Once Joe's older self appears, though, things get a lot messier, and as Joe's carefully maintained life starts to come apart at the seems, the concepts become subservient to the narrative. As well as having to chase down Old Joe, Joe has to stay out of the hands of his employers since they will use him as a means of completing the job that he failed to do. We learn just what that involves early on when one of Joe's fellow Loopers (played by Paul Dano, whose whiny tendencies are put to good use by having him play a pathetic figure) fails to kill his older self, and is taken in by their boss (Jeff Daniels, who gets most of the best lines in a film which is wryly funny throughout), who starts using the young man's flesh in ways which have a life-altering impact on the future version. It's a horrific sequence that nicely underlines why Joe is so intent on killing Old Joe, and why his continued failure to do so would break him out of his medicated numbness, making him increasingly afraid and desperate.
Yet the battle between logic and emotion plays out in the story itself through Old Joe's story and his reasons for wanting to escape despite knowing the danger he places his younger self in. Old Joe has a mission, and that mission requires him to carry out acts which are truly horrible in order to right a future wrong. He's a kind of reverse Terminator, in that regard, but without the ability to detach himself from the situation. At one point, having done what he knows has to be done, he breaks down into tears since he can never truly separate the necessity of the act from its inherent awfulness. Much of Looper is concerned with the cycle of fate and determinism, and the efforts of people within systems trying to break out of or change them, and the brilliance of the film is Johnson's ability to ground the resolution of this thematic concern within the emotional catharsis of the climax.
It speaks volumes about Johnson's audacity that he has almost the entirety of the second act of a science fiction film take place in and around a Kansas farmhouse.
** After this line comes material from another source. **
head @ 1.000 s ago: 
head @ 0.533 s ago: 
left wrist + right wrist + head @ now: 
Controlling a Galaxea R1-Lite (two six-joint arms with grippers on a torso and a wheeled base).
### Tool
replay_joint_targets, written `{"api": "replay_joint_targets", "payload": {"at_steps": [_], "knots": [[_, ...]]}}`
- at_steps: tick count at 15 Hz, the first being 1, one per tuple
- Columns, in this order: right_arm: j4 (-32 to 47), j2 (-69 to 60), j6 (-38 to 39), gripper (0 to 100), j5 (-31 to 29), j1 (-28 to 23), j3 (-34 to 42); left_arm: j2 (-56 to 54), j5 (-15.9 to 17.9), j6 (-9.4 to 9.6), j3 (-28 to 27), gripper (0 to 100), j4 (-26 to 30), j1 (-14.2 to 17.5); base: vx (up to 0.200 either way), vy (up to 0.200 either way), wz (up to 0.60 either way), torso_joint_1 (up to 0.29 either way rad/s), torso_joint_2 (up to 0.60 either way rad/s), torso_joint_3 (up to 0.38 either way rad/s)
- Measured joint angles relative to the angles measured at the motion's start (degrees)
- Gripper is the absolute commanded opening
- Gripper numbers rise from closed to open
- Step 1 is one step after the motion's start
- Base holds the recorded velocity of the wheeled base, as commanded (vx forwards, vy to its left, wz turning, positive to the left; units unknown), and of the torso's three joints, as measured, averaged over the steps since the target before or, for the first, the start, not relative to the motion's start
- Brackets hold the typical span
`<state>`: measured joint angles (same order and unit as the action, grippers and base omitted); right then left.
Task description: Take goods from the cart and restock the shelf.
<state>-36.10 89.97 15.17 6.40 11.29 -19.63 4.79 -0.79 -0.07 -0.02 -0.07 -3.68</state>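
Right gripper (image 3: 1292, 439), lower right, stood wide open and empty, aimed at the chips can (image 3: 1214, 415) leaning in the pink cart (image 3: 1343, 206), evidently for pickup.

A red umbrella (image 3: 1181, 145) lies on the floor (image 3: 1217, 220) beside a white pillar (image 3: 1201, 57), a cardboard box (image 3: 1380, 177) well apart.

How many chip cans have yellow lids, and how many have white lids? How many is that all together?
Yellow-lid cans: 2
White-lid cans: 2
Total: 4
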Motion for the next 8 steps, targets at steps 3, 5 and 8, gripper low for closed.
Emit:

It could be merely another case of the film zigging when it might be expected to zag, but it's a decision rooted in more than mere contrariness. By essentially stranding Joe on the farm with a young woman (Emily Blunt) who winds up being central to his story, Johnson is able to deepen the character beyond the slickly violent thug he has been up to that point whilst also laying the foundation for the final showdown, which winds up being surprisingly hopeful given the bleak way in which cycles are depicted as unbreakable and self-perpetuating. Yet that hope doesn't feel like a cop out because it makes sense in the context of the characters.
Whether or not it makes sense in terms of the plot is another matter. Time travel stories are complicated at the best of times, and there are numerous moments in the film which don't make much sense if you really think them through to their logical end. However, Looper does such a good job of powering through its story and grounding it in character that the problems of the concept don't really matter. It's not a film about meticulously working out how time travel would work in a real-life situation, but one in which time travel is used to explore interesting ideas within a piece of popular entertainment. For that reason it can sit comfortably alongside The Terminator as a great example of fun, populist science fiction that walks the fine line between heady concept and gleeful execution.